RDC : Moïse Katumbi Chapwe « je n’ai trahi personne »

RDC : Moïse Katumbi Chapwe « je n’ai trahi personne »
Moïse Katumbi

Le gouverneur du Katanga, Moïse Katumbi| Simon Dawson/Bloomberg via Getty Images

Depuis qu’il a annoncé sa rupture avec le pouvoir de Joseph Kabila, Moïse Katumbi Chapwe, ex-gouverneur du Katanga, a été la cible des partisans de la majorité et autres irréductibles du régime Kabila qui ne manquent pas de lui jeter des piques et que d’aucuns qualifient de traitre.

En réponse à ses détracteurs, l’ex-gouverneur du Katanga, le président du prestigieux club Mazembé, répond en ces termes : « Si vous parlez de trahison parce qu’on veut respecter la Constitution, je suis désolé ». Pour Katumbi avec lequel nous avons eu un bref échange à ce sujet, la vraie trahison c’est le refus de respecter la Constitution et de se conformer au serment sacré de la démocratie qui est celle de défendre la Constitution. Katumbi persiste et signe « je n’ai trahi personne ».

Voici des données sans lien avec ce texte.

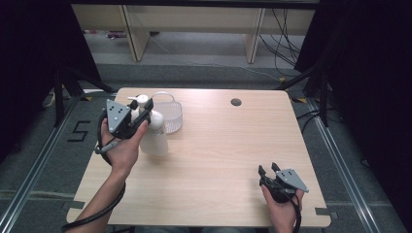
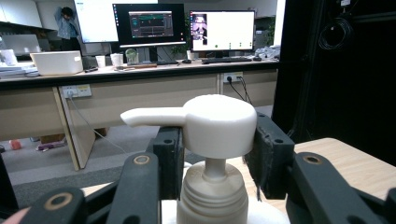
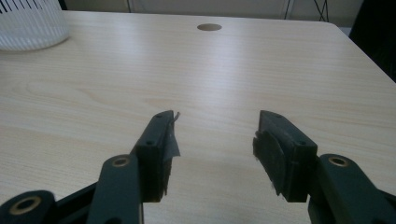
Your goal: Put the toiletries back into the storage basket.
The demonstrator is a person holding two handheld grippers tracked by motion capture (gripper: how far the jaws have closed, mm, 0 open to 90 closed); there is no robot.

Pour les partisans et les admirateurs du big boy du Katanga, la démission de Katumbi du PPRD, le parti au pouvoir, est un acte héroïque qui renforce les défenseurs de la démocratie et de l’alternance.

En effet, pour les analystes et spécialistes de la RDC, la démission de Moïse Katumbi, qui a annoncé le mardi sa rupture avec le parti du président Joseph Kabila, a été ressentie au sein de la majorité comme un véritable tremblement de terre, car cet acte dans une période où le pays se trouve presque à la croisée des chemins après le départ du gouvernement et de la majorité du courant politique G7 a provoqué une vague de réactions politiques en République démocratique du Congo. L’opposition applaudit une décision qualifiée de « responsable et courageuse », tandis que le porte-parole du gouvernement, Lambert Mendé, relativise la défection et met en garde l’ancien allié et ex-gouverneur sur de possibles poursuites judiciaires. Un chantage que Katumbi réduit à néant et remet aux calendes grecques en appelant ce dernier de changer de disque.

« Séisme politique », « coup de canon politique »… Les qualificatifs étaient nombreux, mercredi et jeudi, pour décrire l’effet de la démission du gouverneur de l’ex-province du Katanga, Moïse Katumbi. Poids lourd du parti au pouvoir de sa province et très admiré dans l’ensemble du pays.

Moïse Katumbi justifie son départ de la majorité par des « signaux alarmants » qui indiquent que « tout semble mis en œuvre pour ne pas respecter la Constitution ».

Du côté des frondeurs de la majorité, à l’instar d’Olivier Kamitatu, ministre du Plan, il y a une dizaine de jours avec plusieurs leaders politiques, ils avaient quitté la coalition au pouvoir pour « sauver la Constitution » et « défendre l’alternance à la tête du pays en 2016 », le positionnement de Moïse Katumbi, premier poids lourd du parti au pouvoir à quitter le navire, est un appui déterminant. « C’est une icône dans la famille politique, y compris dans son parti. Parce qu’être gouverneur de la province la plus riche de la République démocratique du Congo et renoncer, pour ses valeurs, voilà qui fait preuve d’exemple », salue Olivier Kamitatu, chef de l’Alliance pour le renouveau au Congo (ARC) qui argue avec grandiloquence que la démission de Katumbi doit être vue comme « un renoncement à tout ce qui a trait à des politiques suicidaires qui conduisent à ne pas respecter la Constitution ».

Pour ces partis, le projet de loi sur le référendum et les retards pris dans l’exécution du calendrier électoral sont autant d’exemples de la volonté du pouvoir de rester après 2016. Du côté de l’opposition, on appelle à un front républicain qui rassemble tous ceux qui veulent garantir l’alternance en 2016. Selon nos sources, plusieurs élus de la majorité s’apprêteraient à emboîter le pas à Moïse Katumbi surtout que certains avaient déjà pris leurs distances et attendaient que celui-ci donne le ton.

Au regard de tout ce qui précède, s’achemine-t-on du côté de l’autre rive du Fleuve Congo a une coalition politique entre anciens alliés de Kabila et l’actuelle opposition ? Une approche plausible selon les proches de Vita Kamereh, président de l’UNC qui salue également la magnanimité avec laquelle Moïse Katumbi a décidé de se mettre du côté des démocrates et du peuple pour quitter le navire tanguant de la majorité.